#### Problem statement
Take the data from its first line. Print each line exactly until the line containing "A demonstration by" has been printed too.

-- Opening Marker --

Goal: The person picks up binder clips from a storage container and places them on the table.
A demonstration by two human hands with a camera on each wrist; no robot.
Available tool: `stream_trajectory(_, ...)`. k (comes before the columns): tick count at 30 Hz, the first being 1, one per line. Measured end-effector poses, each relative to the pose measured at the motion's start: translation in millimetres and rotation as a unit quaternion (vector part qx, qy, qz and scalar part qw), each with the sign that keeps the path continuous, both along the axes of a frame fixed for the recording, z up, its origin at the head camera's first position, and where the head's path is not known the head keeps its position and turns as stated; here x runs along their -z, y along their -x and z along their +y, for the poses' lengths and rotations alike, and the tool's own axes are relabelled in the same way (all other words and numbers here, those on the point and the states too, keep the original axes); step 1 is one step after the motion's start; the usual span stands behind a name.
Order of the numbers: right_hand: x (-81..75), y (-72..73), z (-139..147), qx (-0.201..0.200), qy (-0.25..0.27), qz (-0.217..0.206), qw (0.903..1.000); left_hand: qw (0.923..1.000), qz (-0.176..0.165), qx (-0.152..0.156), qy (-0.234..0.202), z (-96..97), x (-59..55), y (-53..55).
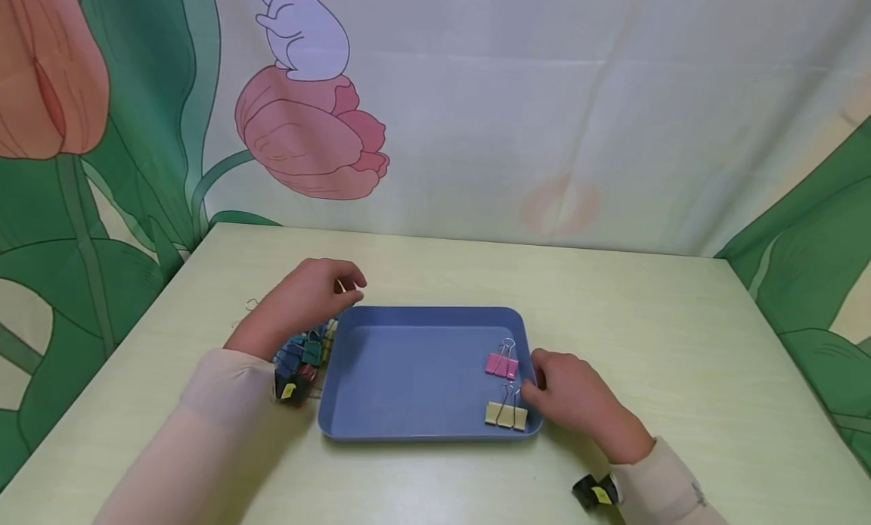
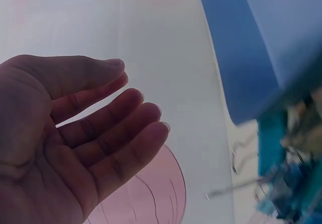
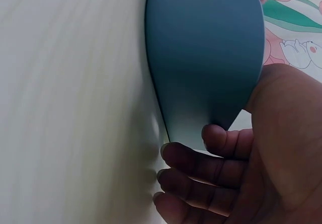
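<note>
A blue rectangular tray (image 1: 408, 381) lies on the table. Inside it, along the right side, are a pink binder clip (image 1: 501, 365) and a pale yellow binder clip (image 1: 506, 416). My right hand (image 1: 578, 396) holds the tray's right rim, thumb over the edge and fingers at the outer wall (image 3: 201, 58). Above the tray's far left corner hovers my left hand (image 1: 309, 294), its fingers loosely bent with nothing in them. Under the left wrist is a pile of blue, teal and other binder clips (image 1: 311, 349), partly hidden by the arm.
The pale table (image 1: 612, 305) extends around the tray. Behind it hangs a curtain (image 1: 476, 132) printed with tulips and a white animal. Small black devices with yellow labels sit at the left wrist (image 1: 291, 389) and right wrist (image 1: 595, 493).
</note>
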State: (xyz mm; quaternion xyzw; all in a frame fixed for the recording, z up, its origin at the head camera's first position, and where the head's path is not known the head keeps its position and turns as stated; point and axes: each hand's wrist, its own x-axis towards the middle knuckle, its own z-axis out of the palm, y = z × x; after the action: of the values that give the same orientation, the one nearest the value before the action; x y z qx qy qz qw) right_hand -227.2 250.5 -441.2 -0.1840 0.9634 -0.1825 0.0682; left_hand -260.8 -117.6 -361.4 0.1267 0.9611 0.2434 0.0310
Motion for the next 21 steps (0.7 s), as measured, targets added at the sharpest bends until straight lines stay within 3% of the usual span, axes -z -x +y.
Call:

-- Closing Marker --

#### Response box
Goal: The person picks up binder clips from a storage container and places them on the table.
A demonstration by two human hands with a camera on each wrist; no robot.

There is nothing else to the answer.